The processed data file is used to upload the final data values of an glycan array experiment to the Glycan array data repository as part of the processed data upload. The file is an Excel table that may consist of multiple sheet. However one sheet has to be labeled "Repo Data" and has to follow the format instructions below. Only this sheet will be used to extract data from and load them to the repository. The sheet is designed to be human readable as well and can contain additional information which is ignored by the repository.

File Format

The processed data file is a standard Excel spreadsheet in *.xlsx format. The file may contain more than one sheet but one of the sheets need to be labeled "Repo Data". This sheet has to contain the following columns with the corresponding label in row one. All columns have to be in the spreadsheet. But columns labeled as optional might be left empty.

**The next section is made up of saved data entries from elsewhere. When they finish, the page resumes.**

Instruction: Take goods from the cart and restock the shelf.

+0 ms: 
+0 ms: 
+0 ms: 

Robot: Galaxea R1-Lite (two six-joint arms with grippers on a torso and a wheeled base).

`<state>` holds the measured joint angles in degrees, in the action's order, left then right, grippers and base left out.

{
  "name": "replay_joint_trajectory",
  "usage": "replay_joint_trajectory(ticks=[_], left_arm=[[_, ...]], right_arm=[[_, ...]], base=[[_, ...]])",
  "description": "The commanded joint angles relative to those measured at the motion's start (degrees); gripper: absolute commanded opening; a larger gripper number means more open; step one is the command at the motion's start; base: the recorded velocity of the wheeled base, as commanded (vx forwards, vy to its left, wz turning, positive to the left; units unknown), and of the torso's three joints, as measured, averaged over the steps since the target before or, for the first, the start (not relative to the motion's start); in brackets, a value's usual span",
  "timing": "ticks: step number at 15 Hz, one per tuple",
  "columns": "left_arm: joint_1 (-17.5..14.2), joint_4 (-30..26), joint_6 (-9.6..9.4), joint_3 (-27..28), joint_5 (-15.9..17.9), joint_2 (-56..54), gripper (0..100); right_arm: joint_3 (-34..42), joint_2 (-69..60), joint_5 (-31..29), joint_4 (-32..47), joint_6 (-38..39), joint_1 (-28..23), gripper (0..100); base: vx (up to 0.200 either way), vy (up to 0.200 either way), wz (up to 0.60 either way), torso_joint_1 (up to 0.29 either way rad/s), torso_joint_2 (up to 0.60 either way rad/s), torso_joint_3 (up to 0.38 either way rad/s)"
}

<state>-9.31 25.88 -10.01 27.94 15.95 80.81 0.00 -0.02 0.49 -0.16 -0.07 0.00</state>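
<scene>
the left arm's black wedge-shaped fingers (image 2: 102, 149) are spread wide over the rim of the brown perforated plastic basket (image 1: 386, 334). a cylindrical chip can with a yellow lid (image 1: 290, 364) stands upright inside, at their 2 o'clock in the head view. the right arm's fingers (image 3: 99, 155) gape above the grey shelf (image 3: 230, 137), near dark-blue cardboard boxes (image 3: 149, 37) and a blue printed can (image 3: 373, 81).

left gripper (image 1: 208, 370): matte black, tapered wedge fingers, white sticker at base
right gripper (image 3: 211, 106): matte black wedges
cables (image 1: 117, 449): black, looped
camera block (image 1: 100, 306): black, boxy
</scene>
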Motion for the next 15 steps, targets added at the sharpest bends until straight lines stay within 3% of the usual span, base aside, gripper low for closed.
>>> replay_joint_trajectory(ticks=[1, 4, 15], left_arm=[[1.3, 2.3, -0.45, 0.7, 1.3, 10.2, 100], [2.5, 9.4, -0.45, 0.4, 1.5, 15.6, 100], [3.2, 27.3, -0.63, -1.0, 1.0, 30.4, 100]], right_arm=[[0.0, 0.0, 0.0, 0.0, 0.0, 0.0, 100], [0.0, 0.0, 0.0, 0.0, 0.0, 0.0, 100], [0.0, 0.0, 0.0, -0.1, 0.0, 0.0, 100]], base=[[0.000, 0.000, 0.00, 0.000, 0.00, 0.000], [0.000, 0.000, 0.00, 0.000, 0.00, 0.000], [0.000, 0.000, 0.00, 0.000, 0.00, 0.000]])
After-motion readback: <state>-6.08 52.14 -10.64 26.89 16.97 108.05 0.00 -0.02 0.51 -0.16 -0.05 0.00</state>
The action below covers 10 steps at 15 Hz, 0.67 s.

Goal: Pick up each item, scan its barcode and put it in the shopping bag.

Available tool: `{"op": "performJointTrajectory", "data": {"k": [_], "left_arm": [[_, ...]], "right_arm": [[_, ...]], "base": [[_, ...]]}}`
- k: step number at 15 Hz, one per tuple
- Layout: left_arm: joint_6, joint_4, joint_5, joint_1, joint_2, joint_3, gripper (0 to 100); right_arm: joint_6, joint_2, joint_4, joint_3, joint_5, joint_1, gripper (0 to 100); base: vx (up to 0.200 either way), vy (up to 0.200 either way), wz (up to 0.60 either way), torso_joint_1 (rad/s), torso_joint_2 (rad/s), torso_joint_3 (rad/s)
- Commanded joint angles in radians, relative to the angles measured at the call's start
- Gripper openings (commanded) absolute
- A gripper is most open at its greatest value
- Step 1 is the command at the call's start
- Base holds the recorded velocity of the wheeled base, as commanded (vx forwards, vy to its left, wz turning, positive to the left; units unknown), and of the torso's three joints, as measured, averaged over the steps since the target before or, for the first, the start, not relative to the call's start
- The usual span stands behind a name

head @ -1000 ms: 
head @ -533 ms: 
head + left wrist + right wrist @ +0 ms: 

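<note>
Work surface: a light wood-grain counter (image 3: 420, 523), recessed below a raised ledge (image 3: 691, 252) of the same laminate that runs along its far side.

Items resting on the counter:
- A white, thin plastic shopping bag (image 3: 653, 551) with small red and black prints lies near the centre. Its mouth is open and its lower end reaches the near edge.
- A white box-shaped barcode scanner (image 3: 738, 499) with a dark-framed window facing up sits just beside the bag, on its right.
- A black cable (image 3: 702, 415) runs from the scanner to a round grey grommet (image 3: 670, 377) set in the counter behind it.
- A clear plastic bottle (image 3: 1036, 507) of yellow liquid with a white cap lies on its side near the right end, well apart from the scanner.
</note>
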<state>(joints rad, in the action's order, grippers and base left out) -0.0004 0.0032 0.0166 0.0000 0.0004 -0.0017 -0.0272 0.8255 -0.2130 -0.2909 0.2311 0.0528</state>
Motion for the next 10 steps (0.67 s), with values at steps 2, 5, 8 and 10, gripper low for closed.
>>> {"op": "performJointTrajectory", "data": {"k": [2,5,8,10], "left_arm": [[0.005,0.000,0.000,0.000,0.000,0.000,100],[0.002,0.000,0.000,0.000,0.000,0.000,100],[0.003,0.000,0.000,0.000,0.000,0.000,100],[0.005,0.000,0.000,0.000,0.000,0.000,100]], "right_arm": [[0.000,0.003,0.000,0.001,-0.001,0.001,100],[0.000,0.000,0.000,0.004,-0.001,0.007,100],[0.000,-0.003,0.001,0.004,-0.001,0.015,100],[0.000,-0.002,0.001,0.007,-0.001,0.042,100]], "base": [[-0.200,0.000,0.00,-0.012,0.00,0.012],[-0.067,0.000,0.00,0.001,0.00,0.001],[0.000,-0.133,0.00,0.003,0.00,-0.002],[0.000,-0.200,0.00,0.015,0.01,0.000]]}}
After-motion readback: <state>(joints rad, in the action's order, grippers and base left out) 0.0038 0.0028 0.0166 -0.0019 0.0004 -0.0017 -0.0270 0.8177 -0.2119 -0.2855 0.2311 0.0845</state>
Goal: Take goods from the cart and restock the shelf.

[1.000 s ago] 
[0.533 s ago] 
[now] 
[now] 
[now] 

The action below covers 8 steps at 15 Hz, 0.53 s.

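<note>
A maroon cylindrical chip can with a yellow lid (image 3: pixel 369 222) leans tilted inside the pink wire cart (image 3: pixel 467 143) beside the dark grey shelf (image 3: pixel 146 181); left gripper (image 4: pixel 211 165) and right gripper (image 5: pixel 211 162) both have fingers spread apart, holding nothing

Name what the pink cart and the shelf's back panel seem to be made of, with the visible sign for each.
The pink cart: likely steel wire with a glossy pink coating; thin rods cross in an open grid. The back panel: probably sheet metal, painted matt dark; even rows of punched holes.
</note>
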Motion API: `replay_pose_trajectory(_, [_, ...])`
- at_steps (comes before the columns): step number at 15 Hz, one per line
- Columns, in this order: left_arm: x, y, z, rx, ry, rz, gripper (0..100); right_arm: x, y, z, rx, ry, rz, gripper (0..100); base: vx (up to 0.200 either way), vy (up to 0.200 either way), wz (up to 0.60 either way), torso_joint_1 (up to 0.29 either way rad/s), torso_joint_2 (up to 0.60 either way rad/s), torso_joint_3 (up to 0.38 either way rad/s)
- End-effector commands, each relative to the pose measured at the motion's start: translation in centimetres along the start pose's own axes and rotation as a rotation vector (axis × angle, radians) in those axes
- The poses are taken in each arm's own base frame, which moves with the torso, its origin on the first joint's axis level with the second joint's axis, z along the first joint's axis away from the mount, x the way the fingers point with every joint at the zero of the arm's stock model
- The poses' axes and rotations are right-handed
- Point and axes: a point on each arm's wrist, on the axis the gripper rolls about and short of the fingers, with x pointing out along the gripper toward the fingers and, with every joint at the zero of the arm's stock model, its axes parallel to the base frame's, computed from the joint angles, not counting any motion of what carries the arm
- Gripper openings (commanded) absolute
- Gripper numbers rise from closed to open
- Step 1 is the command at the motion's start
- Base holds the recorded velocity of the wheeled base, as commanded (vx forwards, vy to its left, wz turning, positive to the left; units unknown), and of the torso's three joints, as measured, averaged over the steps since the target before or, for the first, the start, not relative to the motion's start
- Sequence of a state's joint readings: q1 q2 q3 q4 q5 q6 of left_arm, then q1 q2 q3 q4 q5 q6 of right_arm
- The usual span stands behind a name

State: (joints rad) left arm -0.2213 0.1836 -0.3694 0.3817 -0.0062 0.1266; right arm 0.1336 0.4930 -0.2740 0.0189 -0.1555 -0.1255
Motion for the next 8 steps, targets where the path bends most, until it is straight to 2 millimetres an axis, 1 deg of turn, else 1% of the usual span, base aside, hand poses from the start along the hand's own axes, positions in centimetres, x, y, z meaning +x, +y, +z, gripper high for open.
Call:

Example of the table format with the necessary columns.

ID (required)

An user chosen ID that has to be unique for each row. This ID will not be imported to the repository but will be used by the repository to report errors in individual rows. The ID may be an auto-increment number or any alpha-numerical text.

Name (optional)

Human readable name of the feature. This name is optional and will not be used by the repository to associate the data with the features. The repository will use RepoID instead. The purpose of this column is to support human readability of this spreadsheet.

RFU (required)

Averaged intensity value for the features. This value will be extracted by the repository and has to be a number or floating point number.

SD (required)

The standard deviation after averaging the intensity values of all spots with the same feature. This value will be extracted by the repository and has to be a number or floating point number.

CV (optional)

The coefficient of variation is calculated out of the standard deviation (SD) and average intensity value (RFU). This value is not extracted from the spreadsheet but recalculated by the repository.

Rank (optional)

A user defined column that can be used to providing an additional sorting criteria beyond the RFU column. This column is not extracted when loading data to the repository

Name2 (optional)

A column used to provide a secondary name or feature sequence. This column is not extracted by the repository.

RepoID (required)

ID of the feature in the repository. This ID must be already present in the repository and must be used in the slide that the processed data is associated. This row describes a mixture of features printed on the same spot the feature IDs are separated by "||" (e.g., Feature123||Feature124).

GroupID (optional)

This column contains the group ID that is associated with the feature when creating the block layout. As long as all spots with the same feature/concentration are average into a single value this column can be left empty. However, if on the same slide a feature is present multiple times and the intensities are not average into one value (e.g., one value for all replicated of the feature on block 1 and another for block 2) the group ID is used to identify which feature this intensity value belongs to.

Concentration (optional)

Concentration of the feature on the spot. This value is not extracted by the repository since this information is already provided when creating the block layout. The column is only used for human readability.

Additional columns (optional)

Additional columns can be added to the end of the table. These columns will be ignored by the repository.